Task
Every line of the data below that holds the string "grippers" needs to be reported.

Dataset section
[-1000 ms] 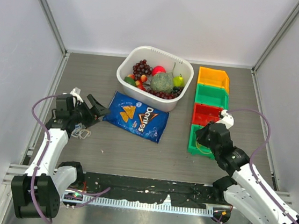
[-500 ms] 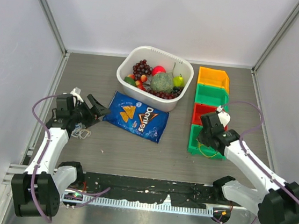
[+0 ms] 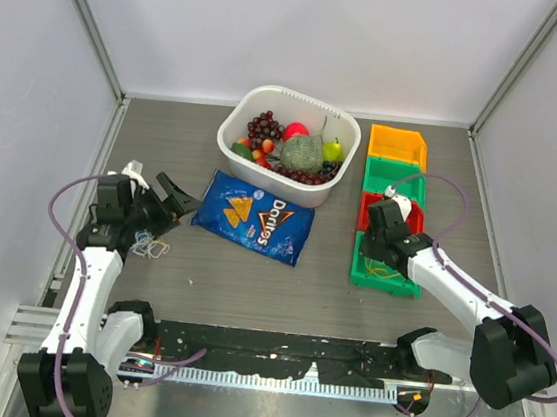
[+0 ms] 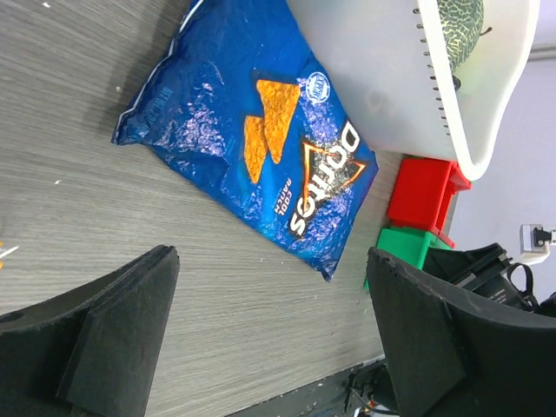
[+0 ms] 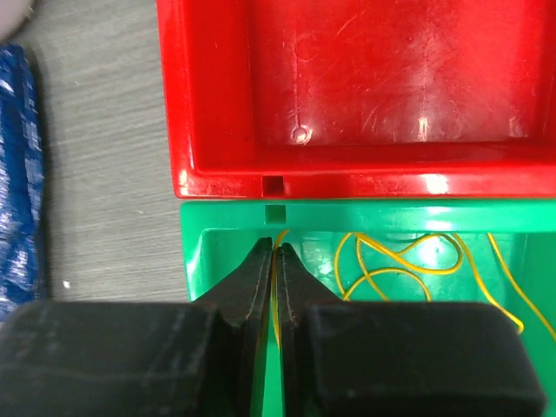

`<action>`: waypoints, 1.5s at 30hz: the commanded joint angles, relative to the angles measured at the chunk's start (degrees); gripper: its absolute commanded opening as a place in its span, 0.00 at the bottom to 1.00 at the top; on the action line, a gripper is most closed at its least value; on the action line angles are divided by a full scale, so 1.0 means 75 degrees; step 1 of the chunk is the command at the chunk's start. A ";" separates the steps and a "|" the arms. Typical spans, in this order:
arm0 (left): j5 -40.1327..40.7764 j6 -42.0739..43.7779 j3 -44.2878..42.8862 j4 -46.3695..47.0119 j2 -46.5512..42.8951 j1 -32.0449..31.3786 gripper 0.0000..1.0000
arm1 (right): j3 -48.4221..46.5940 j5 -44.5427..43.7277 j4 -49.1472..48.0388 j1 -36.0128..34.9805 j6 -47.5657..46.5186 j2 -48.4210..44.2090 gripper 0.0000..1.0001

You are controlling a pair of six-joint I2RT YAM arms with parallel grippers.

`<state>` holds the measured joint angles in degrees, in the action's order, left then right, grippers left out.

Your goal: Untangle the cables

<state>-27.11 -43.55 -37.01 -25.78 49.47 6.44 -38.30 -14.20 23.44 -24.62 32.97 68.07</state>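
A small bunch of thin white and blue cables (image 3: 150,245) lies on the table at the left. My left gripper (image 3: 168,208) (image 4: 271,261) hovers just beyond it, open, with only bare table between its fingers. A yellow cable (image 3: 384,273) (image 5: 408,261) lies looped in the nearest green bin (image 3: 357,274) (image 5: 195,252). My right gripper (image 3: 370,244) (image 5: 274,248) reaches into that bin's far left corner, beside the red bin (image 3: 379,212) (image 5: 347,87). It is shut on a strand of the yellow cable, which runs between the jaws.
A blue Doritos bag (image 3: 255,216) (image 4: 252,148) lies mid-table. Behind it stands a white tub (image 3: 229,127) (image 4: 382,95) of fruit. An orange bin (image 3: 398,145) and a second green bin (image 3: 395,179) continue the row behind the red one.
My right gripper has moved away from the arm bases, toward the green bin's far end, and the arm has swung round. The left arm has shifted slightly left, still open.
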 commanded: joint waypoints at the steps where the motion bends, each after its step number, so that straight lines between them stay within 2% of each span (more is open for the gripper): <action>1: 0.0579 -0.0100 -0.0408 -0.0814 -0.0361 -0.0014 0.95 | -0.0201 0.0263 -0.0231 0.0037 -0.0517 0.0182 0.17; 2: 0.0777 -0.0053 -0.0490 -0.1014 -0.0408 -0.0014 1.00 | -0.0213 0.0252 -0.0173 0.0037 -0.0552 0.0065 0.26; 4: 0.1199 0.0076 -0.0712 -0.1389 -0.0397 -0.0014 1.00 | -0.0225 0.0240 -0.0044 0.0037 -0.0576 -0.0204 0.38; 6: 0.1738 0.0111 -0.0993 -0.1799 -0.0304 -0.0014 1.00 | -0.0435 0.0240 0.0330 0.0037 -0.0576 -0.0439 0.45; 11: 0.3542 -0.0064 -0.1591 -0.2948 0.0234 -0.0003 1.00 | -0.1243 0.0322 0.1325 0.0013 -0.0751 -0.1048 0.53; 13: 0.4431 -0.0157 -0.1674 -0.3206 0.0422 -0.0003 1.00 | -0.1571 0.0369 0.1654 -0.0068 -0.0856 -0.1142 0.55; 16: 0.5090 -0.0497 -0.1593 -0.3232 0.0634 0.0044 1.00 | -0.2004 0.0544 0.1726 -0.0465 -0.1056 -0.1307 0.57; 18: 0.5080 -0.0545 -0.1452 -0.3009 0.0739 0.0172 1.00 | -0.2239 0.0789 0.1645 -0.0909 -0.1255 -0.1237 0.57; 21: 0.4579 -0.0557 -0.1335 -0.2681 0.1172 0.0418 0.98 | -0.2276 0.0955 0.0863 -0.1777 -0.1280 -0.1003 0.56; 25: 0.3910 -0.0627 -0.1217 -0.2329 0.1816 0.0478 0.85 | -0.2147 0.2101 -0.0697 -0.2681 -0.0718 -0.0289 0.55; 27: 0.3675 -0.0907 -0.1101 -0.2317 0.2016 0.0466 0.81 | -0.2286 0.2220 -0.1272 -0.3370 -0.0588 0.0203 0.54; 31: 0.3404 -0.1458 -0.0352 -0.2048 0.1900 0.0466 0.81 | -0.2568 0.2256 -0.2245 -0.4098 -0.0775 0.1293 0.54; 34: 0.3521 -0.1622 0.0059 -0.1848 0.1748 0.0466 0.81 | -0.2685 0.2443 -0.3052 -0.4287 -0.0740 0.2065 0.54; 36: 0.3533 -0.1611 0.0294 -0.1603 0.1619 0.0466 0.76 | -0.2744 0.2631 -0.3626 -0.4357 -0.0624 0.2441 0.54; 38: 0.3394 -0.1612 0.0470 -0.1450 0.1479 0.0489 0.67 | -0.2768 0.2818 -0.4002 -0.4381 -0.0483 0.2769 0.54; 42: 0.2890 -0.1728 0.0763 -0.1052 0.1139 0.0489 0.31 | -0.2990 0.3088 -0.4098 -0.4451 -0.0470 0.3239 0.54; 45: 0.2643 -0.1775 0.0892 -0.0957 0.0928 0.0489 0.15 | -0.3002 0.2960 -0.4145 -0.4463 -0.0517 0.3310 0.54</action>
<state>-3.68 -55.77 -31.29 -37.36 58.96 9.87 -58.04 7.14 -2.11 -57.54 28.84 92.92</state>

Task solution
You are controlling a pair of six-joint I2RT YAM arms with parallel grippers.
`<state>` holds the measured joint angles in degrees, in the action's order, left then right, grippers left out.

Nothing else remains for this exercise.